Elliptochloris bilobata was first discovered in the Austrian Alps, where it was found living symbiotically within the lichen Catolechia wahlenbergii. The type locality is Knotenberg mountain in the Kreuzeck range, Carinthia, Austria, at an elevation of approximately 2,200 metres above sea level. Since its initial discovery, the species has been reported across Europe, including in Bulgaria, the Czech Republic, Russia, Ukraine, and the Ural Mountains. Outside Europe, it has been found in Israel and Antarctica.

The species inhabits a wide range of environments, being particularly common in forest soils and tundra regions. While it has been documented in various climatic zones, including Antarctic environments, it is absent from desert habitats.
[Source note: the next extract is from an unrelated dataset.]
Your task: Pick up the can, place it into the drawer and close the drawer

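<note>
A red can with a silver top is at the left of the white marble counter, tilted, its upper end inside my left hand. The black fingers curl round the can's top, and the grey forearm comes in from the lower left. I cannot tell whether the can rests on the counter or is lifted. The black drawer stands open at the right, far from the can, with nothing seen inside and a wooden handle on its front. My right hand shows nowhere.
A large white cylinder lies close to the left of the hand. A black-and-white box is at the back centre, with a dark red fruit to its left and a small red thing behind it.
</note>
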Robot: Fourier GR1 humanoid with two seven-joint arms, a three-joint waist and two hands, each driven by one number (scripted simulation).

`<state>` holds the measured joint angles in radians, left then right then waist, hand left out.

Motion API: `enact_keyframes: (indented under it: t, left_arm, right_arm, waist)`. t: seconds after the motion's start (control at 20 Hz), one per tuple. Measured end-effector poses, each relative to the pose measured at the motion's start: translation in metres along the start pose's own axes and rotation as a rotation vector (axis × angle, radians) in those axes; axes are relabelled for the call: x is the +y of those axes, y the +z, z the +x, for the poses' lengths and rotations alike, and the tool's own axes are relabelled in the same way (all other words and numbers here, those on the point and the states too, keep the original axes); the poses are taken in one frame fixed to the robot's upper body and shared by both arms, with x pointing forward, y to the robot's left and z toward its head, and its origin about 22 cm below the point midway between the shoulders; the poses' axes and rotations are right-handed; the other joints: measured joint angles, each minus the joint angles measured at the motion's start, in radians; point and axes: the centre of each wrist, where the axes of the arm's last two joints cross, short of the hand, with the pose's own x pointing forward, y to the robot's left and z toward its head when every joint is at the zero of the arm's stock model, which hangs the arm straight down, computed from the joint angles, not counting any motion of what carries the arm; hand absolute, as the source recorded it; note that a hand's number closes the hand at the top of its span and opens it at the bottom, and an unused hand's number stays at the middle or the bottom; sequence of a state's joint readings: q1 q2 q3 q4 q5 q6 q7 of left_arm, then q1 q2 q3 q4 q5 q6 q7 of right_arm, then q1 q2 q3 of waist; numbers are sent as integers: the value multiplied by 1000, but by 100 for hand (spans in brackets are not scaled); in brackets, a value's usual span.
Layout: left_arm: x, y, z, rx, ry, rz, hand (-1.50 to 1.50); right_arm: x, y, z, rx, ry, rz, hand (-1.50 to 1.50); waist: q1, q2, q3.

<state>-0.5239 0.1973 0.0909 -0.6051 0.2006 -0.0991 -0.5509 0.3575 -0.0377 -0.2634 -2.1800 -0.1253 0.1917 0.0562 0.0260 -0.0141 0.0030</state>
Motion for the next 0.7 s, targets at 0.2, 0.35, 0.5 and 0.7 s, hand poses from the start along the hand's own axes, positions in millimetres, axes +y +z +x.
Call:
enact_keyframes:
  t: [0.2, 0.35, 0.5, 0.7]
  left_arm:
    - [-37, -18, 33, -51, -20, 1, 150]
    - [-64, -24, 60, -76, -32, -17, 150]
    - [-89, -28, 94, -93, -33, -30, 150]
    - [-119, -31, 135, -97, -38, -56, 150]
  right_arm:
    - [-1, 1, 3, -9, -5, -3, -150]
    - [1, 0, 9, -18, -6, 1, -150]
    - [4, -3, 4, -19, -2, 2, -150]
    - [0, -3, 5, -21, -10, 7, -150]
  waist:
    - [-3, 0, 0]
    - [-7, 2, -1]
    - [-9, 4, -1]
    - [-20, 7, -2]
The alga grows on diverse substrates, including granite outcrops, tree bark, and in caves. On granite surfaces, it can form visible macroscopic growths and often becomes the dominant algal species.

Elliptochloris bilobata demonstrates considerable adaptability to human-modified environments, showing tolerance to various forms of air pollution. This environmental flexibility, combined with its ability to form lichen symbioses while also surviving independently, makes it one of the more successful species in both natural and anthropogenically altered habitats.